21 PB of storage in a single HDFS cluster
2000 machines
12 TB per machine (a few machines have 24 TB each)
1200 machines with 8 cores each + 800 machines with 16 cores each
32 GB of RAM per machine
15 map-reduce tasks per machine

That's a total of more than 21 PB of configured storage capacity! This is larger than the previously known Yahoo!'s cluster of 14 PB. Here are the cluster statistics from the HDFS cluster at Facebook:

Hadoop started at Yahoo! and full marks to Yahoo! for developing such critical infrastructure technology in the open. I started working with Hadoop when I joined Yahoo! in 2006. Hadoop was in its infancy at that time and I was fortunate to be part of the core set of Hadoop engineers at Yahoo!. Many thanks to Doug Cutting for creating Hadoop and Eric14 for convincing the executing management at Yahoo! to develop Hadoop as open source software.

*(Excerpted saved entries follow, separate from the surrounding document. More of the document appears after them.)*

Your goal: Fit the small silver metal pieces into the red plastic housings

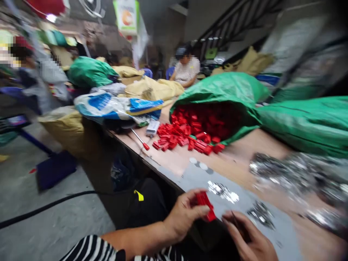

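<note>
My left hand [179, 215] pinches a red plastic part [206, 206] between thumb and fingers, above the near edge of the table. Just right of it, my right hand [251, 235] is closed around a thin dark tool [236, 222]; its exact kind is blurred. The two hands are apart. Beyond them, on a grey mat [190, 177], lie a pile of small shiny metal pieces [223, 191] and a second pile of darker metal pieces [261, 214]. Many similar red parts [176, 136] spill onto the table from an open green sack [223, 87].
A red-tipped rod [140, 140] and a small white box [152, 128] lie near the table's left edge. Clear bags of metal pieces [293, 174] and another green sack [310, 123] stand right. A person [187, 69] sits beyond. A blue dustpan [56, 170] is on the floor.
</note>
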`<control>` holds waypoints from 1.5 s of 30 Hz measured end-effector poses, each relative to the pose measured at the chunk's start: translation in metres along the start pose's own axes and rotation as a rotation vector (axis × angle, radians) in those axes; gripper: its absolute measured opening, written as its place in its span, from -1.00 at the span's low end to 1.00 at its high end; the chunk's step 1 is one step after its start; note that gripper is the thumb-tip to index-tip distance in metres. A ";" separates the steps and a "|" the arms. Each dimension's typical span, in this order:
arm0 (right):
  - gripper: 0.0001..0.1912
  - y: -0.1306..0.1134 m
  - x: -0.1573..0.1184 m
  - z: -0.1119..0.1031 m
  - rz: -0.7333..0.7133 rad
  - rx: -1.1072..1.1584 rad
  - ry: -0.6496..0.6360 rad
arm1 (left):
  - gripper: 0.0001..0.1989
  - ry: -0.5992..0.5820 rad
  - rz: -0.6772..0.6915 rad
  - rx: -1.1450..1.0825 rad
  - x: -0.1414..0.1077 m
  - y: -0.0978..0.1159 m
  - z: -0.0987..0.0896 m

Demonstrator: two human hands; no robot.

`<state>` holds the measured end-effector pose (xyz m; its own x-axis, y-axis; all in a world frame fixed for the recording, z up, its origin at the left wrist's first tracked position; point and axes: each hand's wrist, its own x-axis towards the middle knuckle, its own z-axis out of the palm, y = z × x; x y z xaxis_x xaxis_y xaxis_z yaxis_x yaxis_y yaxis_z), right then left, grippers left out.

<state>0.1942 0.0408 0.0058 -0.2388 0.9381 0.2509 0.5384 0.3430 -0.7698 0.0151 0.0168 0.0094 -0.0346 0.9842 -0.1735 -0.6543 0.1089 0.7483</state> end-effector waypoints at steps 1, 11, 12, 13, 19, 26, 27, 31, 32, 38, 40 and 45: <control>-0.76 -0.004 -0.002 -0.001 0.009 0.028 -0.001 | -0.45 -0.019 -0.006 0.000 -0.003 0.004 0.000; -0.91 -0.033 -0.003 0.002 -0.048 0.129 -0.062 | -0.56 -0.074 -0.081 0.041 -0.011 0.006 -0.002; -0.92 -0.034 -0.002 0.003 -0.074 0.135 -0.072 | -0.56 -0.075 -0.084 0.045 -0.011 0.007 -0.002; -0.93 -0.035 -0.002 0.004 -0.095 0.142 -0.083 | -0.57 -0.077 -0.088 0.048 -0.011 0.008 -0.002; -0.95 -0.035 0.000 0.005 -0.187 0.155 -0.134 | -0.55 -0.104 -0.102 0.063 -0.010 0.013 -0.002; -0.93 -0.037 -0.002 0.003 -0.256 0.130 -0.109 | -0.56 -0.166 -0.100 0.074 -0.010 0.014 -0.001; -0.93 -0.037 -0.002 0.003 -0.257 0.132 -0.111 | -0.56 -0.168 -0.103 0.074 -0.010 0.014 -0.001; -0.94 -0.037 -0.003 0.001 -0.234 0.153 -0.182 | -0.54 -0.189 -0.119 0.086 -0.011 0.013 -0.003; -0.93 -0.037 -0.003 0.000 -0.220 0.163 -0.218 | -0.54 -0.193 -0.122 0.094 -0.011 0.013 -0.004; -0.96 -0.030 -0.007 -0.001 -0.022 0.263 -0.323 | -0.56 -0.229 -0.101 0.171 -0.011 0.009 -0.011; -0.89 -0.026 -0.009 0.002 0.061 0.334 -0.305 | -0.56 -0.238 -0.095 0.186 -0.011 0.007 -0.012; -0.80 -0.020 -0.010 0.005 0.159 0.474 -0.277 | -0.53 -0.252 -0.097 0.179 -0.010 0.005 -0.012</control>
<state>0.1814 0.0247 0.0162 -0.4218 0.9067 -0.0039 0.1789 0.0790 -0.9807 0.0032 0.0064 0.0075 0.2246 0.9690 -0.1024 -0.5009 0.2050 0.8409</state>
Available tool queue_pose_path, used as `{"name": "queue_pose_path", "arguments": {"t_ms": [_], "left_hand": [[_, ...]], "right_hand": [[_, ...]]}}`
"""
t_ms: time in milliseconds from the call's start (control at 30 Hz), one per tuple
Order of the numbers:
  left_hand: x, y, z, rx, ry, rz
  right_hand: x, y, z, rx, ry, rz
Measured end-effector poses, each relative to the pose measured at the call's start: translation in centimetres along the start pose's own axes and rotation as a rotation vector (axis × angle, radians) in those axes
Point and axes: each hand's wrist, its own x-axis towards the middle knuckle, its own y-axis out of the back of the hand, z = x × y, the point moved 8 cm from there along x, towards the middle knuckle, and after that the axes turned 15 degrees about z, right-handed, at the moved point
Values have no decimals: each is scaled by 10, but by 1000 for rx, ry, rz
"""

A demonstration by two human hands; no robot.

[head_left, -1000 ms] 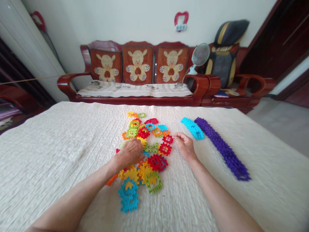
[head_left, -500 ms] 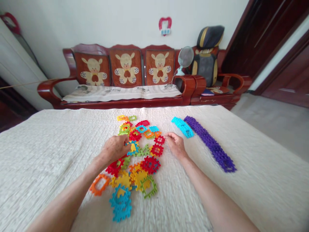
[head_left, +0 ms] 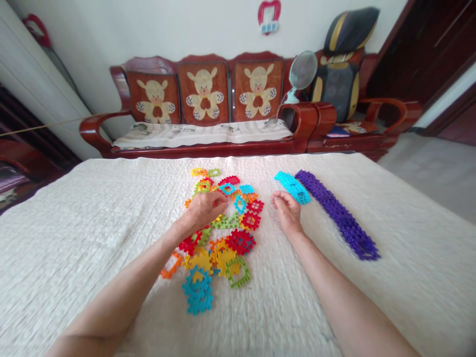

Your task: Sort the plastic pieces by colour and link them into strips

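Note:
A loose pile of toothed plastic building tiles lies in the middle of the bed-like surface. My left hand point(head_left: 208, 207) is over the pile, its thumb and fingers pointing right and a little apart. Just right of those fingertips is a blue frame tile point(head_left: 240, 198), with a small gap between. My right hand point(head_left: 287, 210) is loosely closed, fingers curled, with nothing visible in it. It is right of the red window tiles point(head_left: 251, 221) and touches none of them. Beyond it are a light-blue strip of joined tiles point(head_left: 293, 187) and a long purple strip point(head_left: 336, 214).
Nearer me are a blue tile stack point(head_left: 199, 297), a green frame tile point(head_left: 238, 272) and an orange frame tile point(head_left: 171, 266). They lie on a white quilted cover point(head_left: 92, 213). Behind its far edge stand a wooden sofa point(head_left: 92, 131) and a small fan point(head_left: 303, 70).
The blue frame tile has gone from beside my left fingers to farther right, near the red tiles. My left hand has moved right and away from me. The camera view has shifted slightly.

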Motion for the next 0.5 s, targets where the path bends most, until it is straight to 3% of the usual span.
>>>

Facebook engineers work closely with the Hadoop engineering team at Yahoo! to push Hadoop to greater scalability and performance. Facebook has many Hadoop clusters, the largest among them is the one that is used for Datawarehousing. Here are some statistics that describe a few characteristics of the Facebook's Datawarehousing Hadoop cluster:

12 TB of compressed data added per day
800 TB of compressed data scanned per day
25,000 map-reduce jobs per day
65 millions files in HDFS
30,000 simultaneous clients to the HDFS NameNode

A majority of this data arrives via scribe, as desribed in scribe-hdfs integration. This data is loaded in Hive. Hive provides a very elegant way to query the data stored in Hadoop. Almost 99.9% Hadoop jobs at Facebook are generated by a Hive front-end system. We provide lots more details about our scale of operations in our paper at SIGMOD titled Datawarehousing and Analytics Infrastructure at Faceboo k.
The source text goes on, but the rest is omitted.